* ACTIVITY
All that should come back is the lines of the data below from the one containing "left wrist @" to the one containing "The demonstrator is", inclusive, exactly as they stand.

Dataset items:
══════
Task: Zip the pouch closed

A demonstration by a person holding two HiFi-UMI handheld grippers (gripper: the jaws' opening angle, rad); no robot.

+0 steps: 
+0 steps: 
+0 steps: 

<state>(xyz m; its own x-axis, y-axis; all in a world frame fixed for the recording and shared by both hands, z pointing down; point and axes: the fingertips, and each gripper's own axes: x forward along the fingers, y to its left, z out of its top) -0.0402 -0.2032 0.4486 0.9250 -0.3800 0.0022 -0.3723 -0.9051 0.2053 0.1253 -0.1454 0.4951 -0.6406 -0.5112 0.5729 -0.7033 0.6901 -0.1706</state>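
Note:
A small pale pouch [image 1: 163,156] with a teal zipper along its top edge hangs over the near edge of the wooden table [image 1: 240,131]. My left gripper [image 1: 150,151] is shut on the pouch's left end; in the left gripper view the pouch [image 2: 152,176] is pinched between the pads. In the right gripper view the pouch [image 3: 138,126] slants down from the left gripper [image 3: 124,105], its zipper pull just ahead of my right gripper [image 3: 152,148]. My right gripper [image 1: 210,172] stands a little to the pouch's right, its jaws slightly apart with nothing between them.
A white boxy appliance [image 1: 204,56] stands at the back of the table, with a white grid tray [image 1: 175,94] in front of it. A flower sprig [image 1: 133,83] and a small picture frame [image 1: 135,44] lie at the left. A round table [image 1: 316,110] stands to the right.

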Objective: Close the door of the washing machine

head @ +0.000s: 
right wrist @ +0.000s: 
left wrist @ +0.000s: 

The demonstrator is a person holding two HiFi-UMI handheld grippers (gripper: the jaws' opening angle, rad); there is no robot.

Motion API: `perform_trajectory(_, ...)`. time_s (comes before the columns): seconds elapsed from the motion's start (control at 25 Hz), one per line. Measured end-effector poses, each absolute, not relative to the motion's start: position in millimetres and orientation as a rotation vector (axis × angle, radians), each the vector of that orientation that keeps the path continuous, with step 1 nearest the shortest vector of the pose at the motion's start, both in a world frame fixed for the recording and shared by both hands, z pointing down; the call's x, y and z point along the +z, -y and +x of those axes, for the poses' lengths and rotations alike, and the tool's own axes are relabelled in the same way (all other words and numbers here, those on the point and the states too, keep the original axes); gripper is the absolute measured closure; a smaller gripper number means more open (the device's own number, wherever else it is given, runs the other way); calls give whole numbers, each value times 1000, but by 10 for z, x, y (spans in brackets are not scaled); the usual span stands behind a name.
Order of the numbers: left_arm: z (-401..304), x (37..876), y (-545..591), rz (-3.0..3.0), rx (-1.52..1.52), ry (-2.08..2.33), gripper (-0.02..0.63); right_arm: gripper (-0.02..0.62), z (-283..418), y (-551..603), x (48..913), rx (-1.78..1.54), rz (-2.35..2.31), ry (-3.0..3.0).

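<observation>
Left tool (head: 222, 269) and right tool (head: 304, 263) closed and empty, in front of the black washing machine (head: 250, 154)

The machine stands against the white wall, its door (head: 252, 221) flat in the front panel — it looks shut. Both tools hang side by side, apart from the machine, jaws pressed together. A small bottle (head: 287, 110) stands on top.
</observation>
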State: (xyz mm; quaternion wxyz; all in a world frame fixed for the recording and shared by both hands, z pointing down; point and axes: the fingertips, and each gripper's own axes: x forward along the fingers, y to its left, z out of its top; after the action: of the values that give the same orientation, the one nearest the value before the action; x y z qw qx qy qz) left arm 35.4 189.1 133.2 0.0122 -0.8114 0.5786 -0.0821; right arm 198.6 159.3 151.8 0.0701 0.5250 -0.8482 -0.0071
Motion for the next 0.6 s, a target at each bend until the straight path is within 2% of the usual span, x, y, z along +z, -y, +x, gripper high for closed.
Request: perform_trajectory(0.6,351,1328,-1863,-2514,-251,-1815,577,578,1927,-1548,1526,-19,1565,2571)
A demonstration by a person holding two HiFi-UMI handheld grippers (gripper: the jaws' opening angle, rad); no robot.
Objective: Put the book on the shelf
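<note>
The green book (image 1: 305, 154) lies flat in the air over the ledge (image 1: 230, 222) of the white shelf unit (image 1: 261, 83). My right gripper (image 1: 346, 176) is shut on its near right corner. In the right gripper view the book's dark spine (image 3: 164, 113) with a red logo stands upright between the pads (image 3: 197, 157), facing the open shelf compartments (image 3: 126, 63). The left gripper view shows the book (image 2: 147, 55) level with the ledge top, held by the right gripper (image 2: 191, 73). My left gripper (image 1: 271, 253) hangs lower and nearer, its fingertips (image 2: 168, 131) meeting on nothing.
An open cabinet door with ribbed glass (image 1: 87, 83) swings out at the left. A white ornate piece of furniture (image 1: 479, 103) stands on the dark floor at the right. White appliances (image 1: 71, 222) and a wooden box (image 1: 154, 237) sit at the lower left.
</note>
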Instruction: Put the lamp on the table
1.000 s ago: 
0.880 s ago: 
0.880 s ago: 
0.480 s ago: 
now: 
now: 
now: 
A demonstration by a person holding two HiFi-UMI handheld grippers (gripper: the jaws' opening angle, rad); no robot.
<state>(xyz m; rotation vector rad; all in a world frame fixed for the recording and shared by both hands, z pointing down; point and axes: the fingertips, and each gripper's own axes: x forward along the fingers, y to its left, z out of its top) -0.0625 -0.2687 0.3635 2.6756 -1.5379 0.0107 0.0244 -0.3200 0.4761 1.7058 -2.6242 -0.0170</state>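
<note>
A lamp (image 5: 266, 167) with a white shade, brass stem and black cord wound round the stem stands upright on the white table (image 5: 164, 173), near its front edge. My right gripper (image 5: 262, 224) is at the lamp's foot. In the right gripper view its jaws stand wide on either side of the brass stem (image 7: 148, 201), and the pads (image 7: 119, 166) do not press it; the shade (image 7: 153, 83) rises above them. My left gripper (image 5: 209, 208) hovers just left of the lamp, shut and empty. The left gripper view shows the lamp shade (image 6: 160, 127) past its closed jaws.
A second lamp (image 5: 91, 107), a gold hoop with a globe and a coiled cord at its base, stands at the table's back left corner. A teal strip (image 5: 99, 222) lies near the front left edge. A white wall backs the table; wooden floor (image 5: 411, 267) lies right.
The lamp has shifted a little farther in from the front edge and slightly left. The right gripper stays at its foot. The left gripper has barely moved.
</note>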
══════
* TASK RESPONSE
left wrist @ +0.000s: 

The demonstrator is a person holding two HiFi-UMI handheld grippers (gripper: the jaws' opening angle, rad); there is no robot.

What the exercise required is now done.